Grazia Deledda in other languages
The publishing success abroad of the work of Grazia Deledda (Nuoro, 1971 – Rome, 1936), the only Italian female writer to have been awarded the Nobel Prize for Literature (1926), has gone through alternating phases. The years before and after the award were marked by the greatest number of foreign editions. While attention subsequently waned, there has recently been a resurgence of interest in several countries. Her most translated titles are: Honest souls (1895), Elias Portolu (1900/1903), Ashes (1904), Reeds in the wind (1913), The Mother (1920) and Cosima (published posthumously in 1937).
Among European nations, France was the first to offer translations of the Sardinian author’s works, starting in 1899, when the novel Honest souls was translated by Fanny Rivière under the title Âmes honnêtes (Librairie A. Cote-A. Effantin). This first French edition was followed by others, such as Elias Portolu in 1903 (ed. C. Lévy), and Cendres (Ashes) in 1905 (ed. C. Lévy), both translated by Georges Hérelle, who is known for having introduced the works of Gabriele d’Annunzio to France.
In the same years, interest in Deledda’s work was also strong in Spain, where several titles came out almost at the same time as the Italian edition, as in the case of Nostalgie (Nostalgia, 1905) published in the same year; Cenizas (Ashes) in 1906; Los Humildes (Honest Souls) in 1907; Entre la fé y el amor (To the border) and Después del divorcio (After the divorce) in 1914; Elias Portolu (1920). After being awarded the Nobel prize, in 1928, her novel Mariana Sirca (Marianna Sirca) was published. Translations came to a halt between 1928 and 1944, but resumed over the next twenty years, when many new editions were published, including the two volumes of Obras escogidas by Aguilar (1955). In 1983, the translator Maria Teresa Navarro offered a new translation of the novel Cosima, published by Espasa Calpe and reissued in 2007 by Nórdica Libros.

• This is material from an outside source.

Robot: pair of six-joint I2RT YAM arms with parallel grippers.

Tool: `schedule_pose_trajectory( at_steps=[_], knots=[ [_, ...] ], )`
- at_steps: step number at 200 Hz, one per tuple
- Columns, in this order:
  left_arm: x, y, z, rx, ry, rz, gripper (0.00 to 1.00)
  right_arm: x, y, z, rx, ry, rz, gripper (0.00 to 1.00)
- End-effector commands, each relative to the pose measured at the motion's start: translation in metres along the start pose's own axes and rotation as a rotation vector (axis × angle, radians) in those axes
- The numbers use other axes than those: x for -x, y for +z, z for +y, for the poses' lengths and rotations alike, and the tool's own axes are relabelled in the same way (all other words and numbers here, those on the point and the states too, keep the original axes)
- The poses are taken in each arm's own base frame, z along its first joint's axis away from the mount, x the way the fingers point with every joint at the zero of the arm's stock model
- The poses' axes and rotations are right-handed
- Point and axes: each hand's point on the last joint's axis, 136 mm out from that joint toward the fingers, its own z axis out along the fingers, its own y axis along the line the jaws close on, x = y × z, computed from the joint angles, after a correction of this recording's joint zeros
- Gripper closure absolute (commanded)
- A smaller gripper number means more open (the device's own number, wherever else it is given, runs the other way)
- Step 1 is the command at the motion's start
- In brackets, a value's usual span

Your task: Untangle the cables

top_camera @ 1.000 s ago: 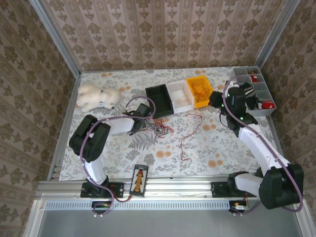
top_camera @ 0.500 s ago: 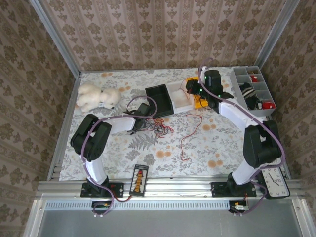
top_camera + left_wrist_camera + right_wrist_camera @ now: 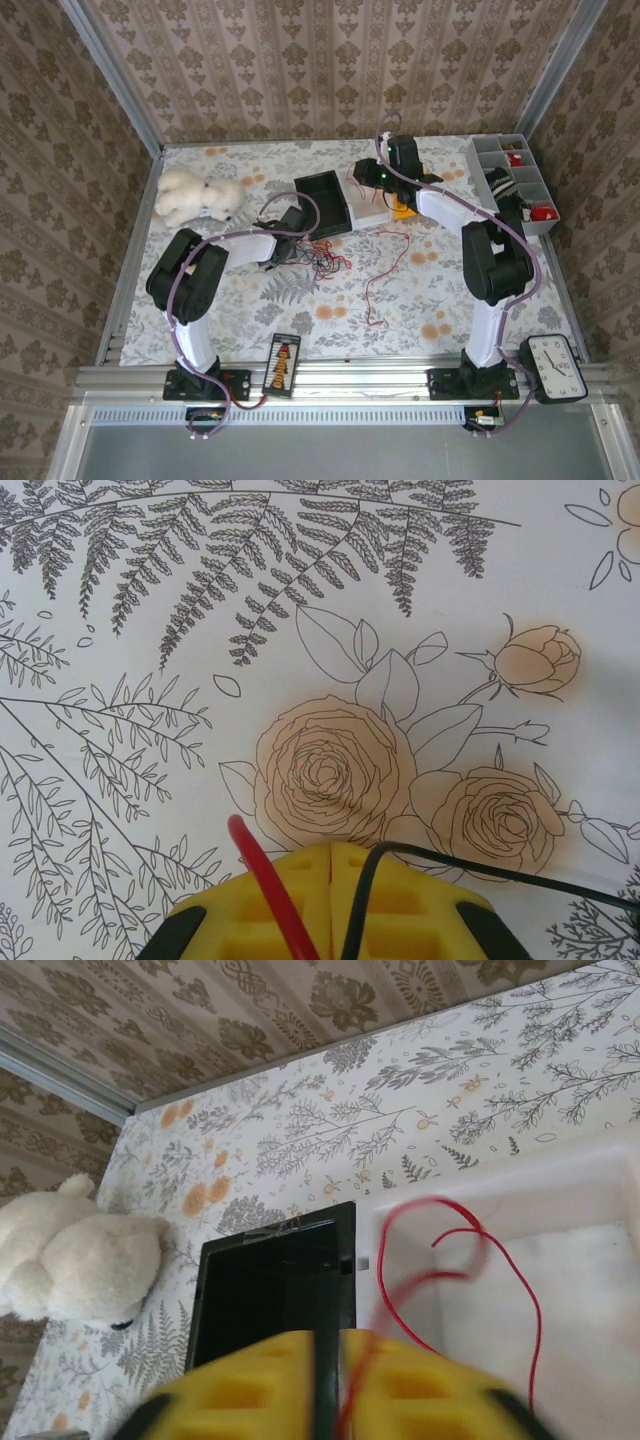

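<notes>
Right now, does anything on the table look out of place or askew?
The white analogue clock sits at the near right corner, overhanging the table's metal rail, so it could get knocked off. One thin red cable also lies alone on the floral cloth, apart from the red-and-dark tangle.

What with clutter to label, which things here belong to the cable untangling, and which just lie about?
Job: cable tangle; loose red cable; dangling red cable.
Lying about: plush toy; clock; grey compartment tray.
</notes>
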Motion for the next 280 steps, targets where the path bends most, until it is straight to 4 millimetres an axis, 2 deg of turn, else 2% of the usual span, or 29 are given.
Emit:
schedule_pose_trajectory(
  at_steps=[1,15,45,77,106,141,156,173,203,236,280],
  knots=[
    [-0.018,0.012,0.001,0.008,0.038,0.07,1.0,0.005,-0.003,-0.001,-0.051,0.007,-0.031,0.53],
    [-0.019,0.013,0.003,0.011,0.037,0.073,1.0,0.004,-0.013,-0.007,-0.101,0.001,-0.062,0.44],
    [-0.02,0.013,0.002,0.008,0.035,0.079,1.0,-0.004,-0.034,-0.015,-0.174,-0.007,-0.081,0.41],
    [-0.02,0.014,0.001,0.006,0.033,0.082,1.0,-0.033,-0.054,-0.023,-0.228,-0.052,-0.026,0.42],
    [-0.02,0.015,0.0,0.003,0.036,0.087,1.0,-0.074,-0.081,-0.04,-0.348,-0.12,0.034,0.42],
    [-0.02,0.016,-0.002,0.003,0.042,0.095,1.0,-0.118,-0.135,-0.094,-0.653,-0.103,0.061,0.42],
    [-0.02,0.016,-0.003,0.001,0.043,0.093,1.0,-0.136,-0.148,-0.112,-0.724,-0.094,0.09,0.42],
    [-0.02,0.016,-0.003,0.002,0.041,0.095,1.0,-0.155,-0.15,-0.121,-0.735,-0.089,0.155,0.42],
    [-0.021,0.015,-0.002,0.0,0.038,0.092,1.0,-0.181,-0.137,-0.122,-0.675,-0.056,0.244,0.44],
    [-0.02,0.014,-0.002,0.0,0.036,0.086,1.0,-0.182,-0.125,-0.119,-0.631,-0.05,0.256,0.48],
    [-0.019,0.012,-0.002,0.002,0.04,0.077,1.0,-0.187,-0.119,-0.13,-0.624,-0.002,0.267,0.57]
  ],
)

The start of the new millennium marks a revival of attention, particularly evident in France. It is important to highlight the commitment of the young publishing house Cambourakis, founded in 2006, which presents several titles by the Sardinian author. Le Pays sous le vent (1931) and Braises were published by Cambourakis in 2018 in translations by Fabienne Andrea Costa and Chiara Monti. Léa Fazer’s translation of Elias Portolu, which dates back to 1997, was republished in 2019; the same year also sees the publication of the translation of The Mother (1920) (Dans l’ombre, la mère) by Fabienne Andrea Costa and Myriam Chyens-Condé. Grazia Deledda’s latest publications from Cambourakis are La Lierre sur l’arbre mort, 2020 (Ivy, 1908) and Cosima (2021), the latter translated into French for the first time by Jeanne Macocco.
In the English-speaking world too, there are two distinct phases: the first, between 1905 and 1928, and the second, more recent, between 1985 and 2006. Editions in Italian with glossaries and explanatory notes in English date from the years between these two phases (Marianna Sirca, in 1940, Reeds in the wind, in 1964, The old man from the mountain, in 1931 and Tale of the mouflon, in 1947).

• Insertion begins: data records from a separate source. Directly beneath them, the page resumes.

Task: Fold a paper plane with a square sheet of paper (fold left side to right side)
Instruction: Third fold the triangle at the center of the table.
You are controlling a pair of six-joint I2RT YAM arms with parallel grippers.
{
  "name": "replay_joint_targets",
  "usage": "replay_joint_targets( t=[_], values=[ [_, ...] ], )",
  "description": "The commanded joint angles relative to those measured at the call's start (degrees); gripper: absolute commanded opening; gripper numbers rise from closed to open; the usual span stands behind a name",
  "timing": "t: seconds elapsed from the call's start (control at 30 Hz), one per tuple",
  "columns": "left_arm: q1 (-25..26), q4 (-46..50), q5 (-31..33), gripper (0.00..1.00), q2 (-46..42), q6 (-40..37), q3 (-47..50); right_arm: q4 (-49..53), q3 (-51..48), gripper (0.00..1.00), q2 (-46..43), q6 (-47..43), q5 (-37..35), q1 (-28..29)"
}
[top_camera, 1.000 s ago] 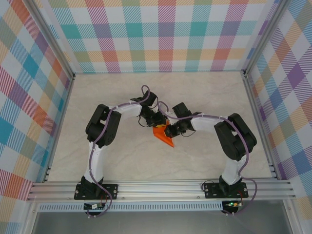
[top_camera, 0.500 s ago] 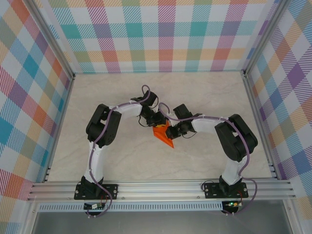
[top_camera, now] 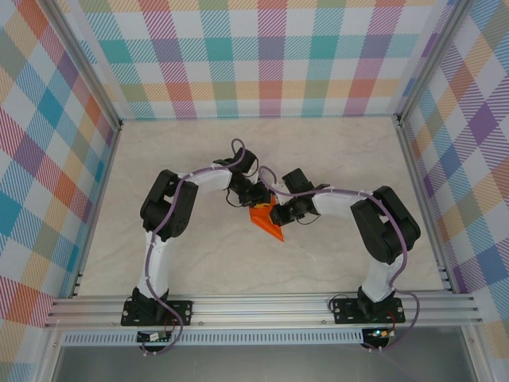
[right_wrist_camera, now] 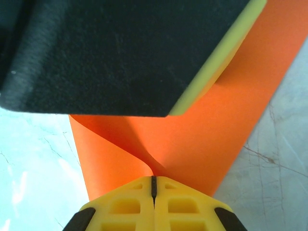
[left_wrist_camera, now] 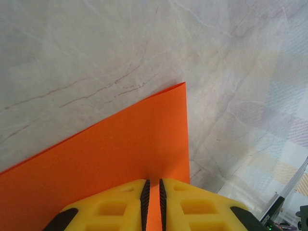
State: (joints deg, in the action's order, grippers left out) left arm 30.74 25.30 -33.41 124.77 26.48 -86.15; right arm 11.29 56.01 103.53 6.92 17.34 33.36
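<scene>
Since the left gripper (left_wrist_camera: 152, 187) and right gripper (right_wrist_camera: 154, 182) are both pinched tight on the square sheet of paper (top_camera: 266, 221) at the middle of the table (top_camera: 199, 159), any pull apart could probably rip it or skew the crease.

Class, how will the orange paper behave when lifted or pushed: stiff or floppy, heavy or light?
Probably floppy: the orange paper curls softly where the right gripper pinches it. Likely thin and light: it fits the narrow slit of the left gripper. Pushed, it may buckle or slide on the smooth table.
</scene>
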Motion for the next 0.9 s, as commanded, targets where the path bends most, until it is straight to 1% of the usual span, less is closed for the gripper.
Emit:
replay_joint_targets(
  t=[0.0, 0.3, 0.63, 0.7, 0.87],
  values=[
    [1.0, 3.1, 2.5, 0.17, 2.4, -0.8, 0.3, 0.7, 1.1, 0.0, 0.1, 0.4, -0.4, -0.5],
    [1.1, 3.0, 2.5, 0.17, 2.3, -0.7, 0.3, 1.4, 1.7, 0.0, 1.0, 0.4, -0.3, -0.5],
    [1.2, 2.9, 2.4, 0.18, 2.1, -0.7, 0.3, 1.5, -1.1, 0.0, 1.9, 0.8, -0.5, -0.4],
    [1.2, 3.1, 2.4, 0.19, 2.0, -0.7, 0.3, 1.8, -1.8, 0.0, 1.9, 0.8, -0.8, -0.4],
    [0.8, 5.7, 2.8, 0.28, 0.7, -2.1, -2.0, 2.0, -3.2, 0.0, 2.0, 0.9, -1.4, -0.4]
  ],
)
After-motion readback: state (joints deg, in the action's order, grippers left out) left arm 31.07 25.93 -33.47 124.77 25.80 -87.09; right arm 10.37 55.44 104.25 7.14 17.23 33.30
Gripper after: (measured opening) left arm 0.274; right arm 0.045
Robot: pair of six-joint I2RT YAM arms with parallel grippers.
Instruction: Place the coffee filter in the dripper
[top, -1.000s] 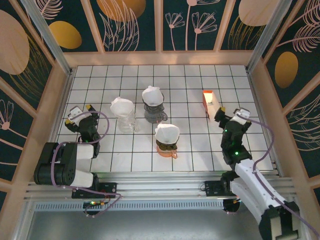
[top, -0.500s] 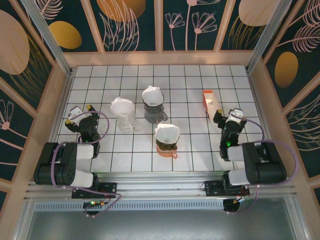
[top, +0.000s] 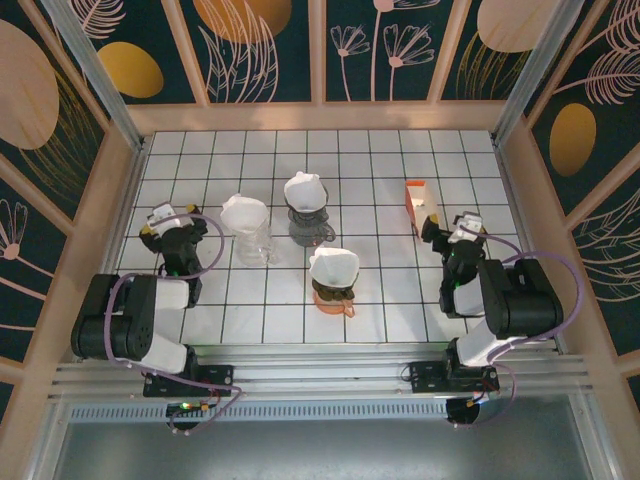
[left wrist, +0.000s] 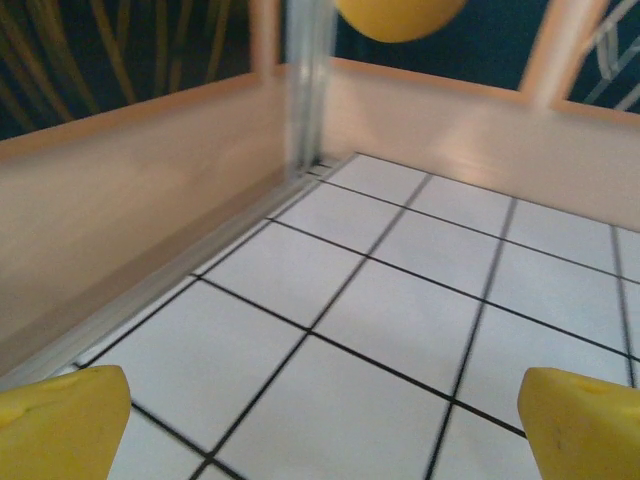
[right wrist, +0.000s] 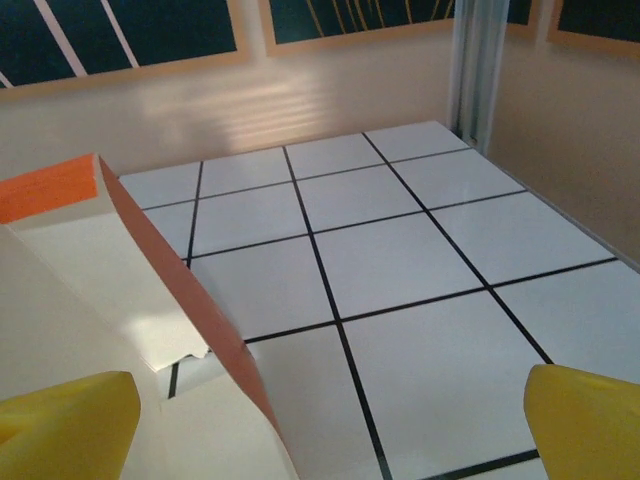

The most recent translations of Deledda’s works into English were made by three American scholars, who also dedicated a significant analysis and teaching activity to the work of Grazia Deledda: Martha King (Gonzaga University), Jan Kozma (University of Pennsylvania) and E. Ann Matter (University of Kansas). Martha King translated Cosima, published by Italica Press in 1988 and republished in 2009; Elias Portolu (1992), Chiaroscuro (Chiaroscuro and Other Stories) in 1994 and Canne al vento (1913) (Reeds in the Wind) in 1999. The Church of Solitude (La chiesa della solitudine, 1956), on the other hand, was translated in 2002 by E. Ann Matter, while the translations of Cenere (Ashes), published in 2004, and Marianna Sirca, in 2006, are by Jan Kozma. Also worth mentioning is the translation of The mother into Irish by Maire Nic Mhaolàin under the title An Mhàthair, published by Coiscéim in 1985.
The first German translation of a work by Deledda was published in 1903 by Reclam. This is a collection of short stories entitled Versuchungen und andere Novellen (Le tentazioni, 1903) translated by Emma Müller-Röder. In 1951, the publisher Manesse published Schilf im Wind (Reeds in the Wind), translated by Bruno Goetz (reissued with a new commentary in 2021, on the 150th anniversary of the writer’s birth). Towards the end of the 1980s, a few new translations of Deledda’s works began to be published, including Reeds in the Wind (Schweres Blut) in 1987, by Dorothea Radke, published by Greno.
In the 1990s, the publishing house Ulstein published Cosima (1991), translated by Birgit Klarner, and Arche published La madre (1996) and La via del male (1996), both translated by Hans-Norbert Hubrich.